ECE Seminar Lecture Series

Architecting Next-generation SIMT-based Systems for Scalability, Deep Learning, and Data Center Microservices

Mahmoud Khairy, Ph.D. candidate in the Department of Computer Engineering at Purdue University in the Accelerator Architecture Lab at Purdue (AALP)

Wednesday, March 2, 2022
Noon

1400 Wegmans Hall

Mahmoud Khairy

Moore’s law is dead. The physical and economic principles that enabled an exponential rise in transistors per chip have reached their breaking point. However, all is not lost. The death of single-chip performance scaling, even with the extreme parallelism available to Graphics Processing Units (GPUs), will usher in a renaissance in multi-chip Non-Uniform Memory Access (NUMA) scaling. Advances in silicon interposers and other inter-chip signaling technology will enable single-package systems, composed of multiple chiplets that continue to scale even as per-chip transistors do not. In fact, the extreme scaling required for modern Machine Learning (ML) and exa-scaling computing workloads already require multi-GPU systems that have NUMA characteristics. Given this evolving, massively parallel NUMA landscape, the placement of data on each chiplet, or discrete GPU card, and the scheduling of the threads that use that data is a critical factor in system performance and power consumption.
While improving ML inference has received significant attention, general-purpose compute units are still the main driver of data center’s total cost of ownership (TCO). CPUs consume 40% of the total data center power budget, half of which comes from the CPU pipeline’s frontend. Coupled with the hardware efficiency crisis is an increased desire for programmer productivity, flexible scalability, and nimble software updates that have led to the rise of software microservices.
In this talk, I will discuss these new paradigm shifts, addressing the following concerns: (1) how do we overcome the non-uniform memory access overhead for next-generation multi-chiplet GPUs in the era of ML-driven workloads?; (2) how do we improve the energy efficiency of data center’s CPUs in the light of microservices evolution?; and (3) how to study such rapidly-evolving systems with an accurate and extensible performance modeling?
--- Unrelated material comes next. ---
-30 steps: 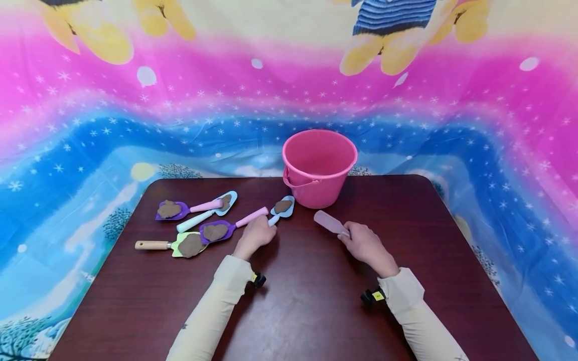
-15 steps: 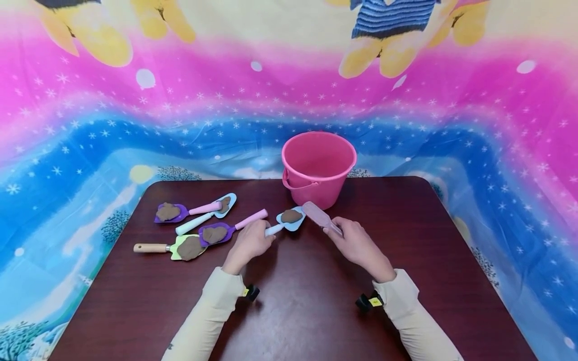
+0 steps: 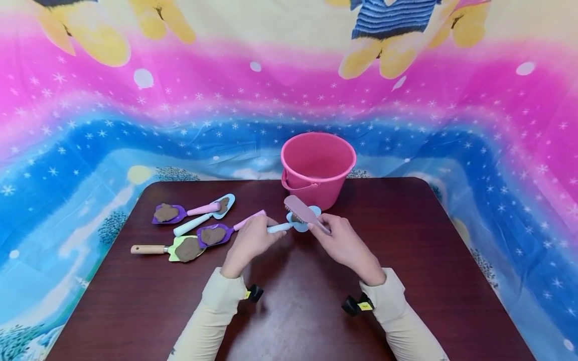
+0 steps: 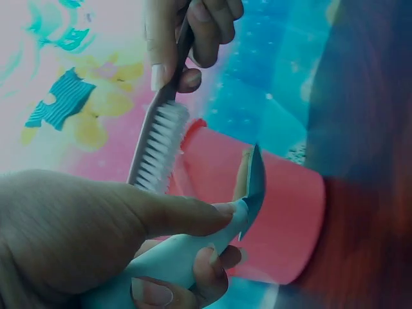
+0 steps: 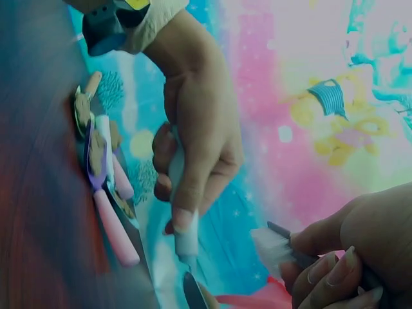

Bio: Mahmoud Khairy is a 6th year Ph.D. candidate in the Department of Computer Engineering at Purdue University. He is a research assistant in Accelerator Architecture Lab at Purdue (AALP) advised by Professor Tim Rogers. His research interests include all aspects of computer architecture, compilers, and systems. His current focus is to overcome the slowing growth of Moore's law by building scalable and efficient hardware and compiler techniques for exascale computing, data center, and deep learning applications. His article on deep learning hardware evolution has been recognized in the press as well as by multiple venture capitals and industrial leaders. He has several research publications in top venues like ISCA, MICRO, and SIGMETRICS. Prior to entering graduate school, he worked as a software engineer at Microsoft and Mentor Graphics.

Homepage:  https://mkhairy.github.io/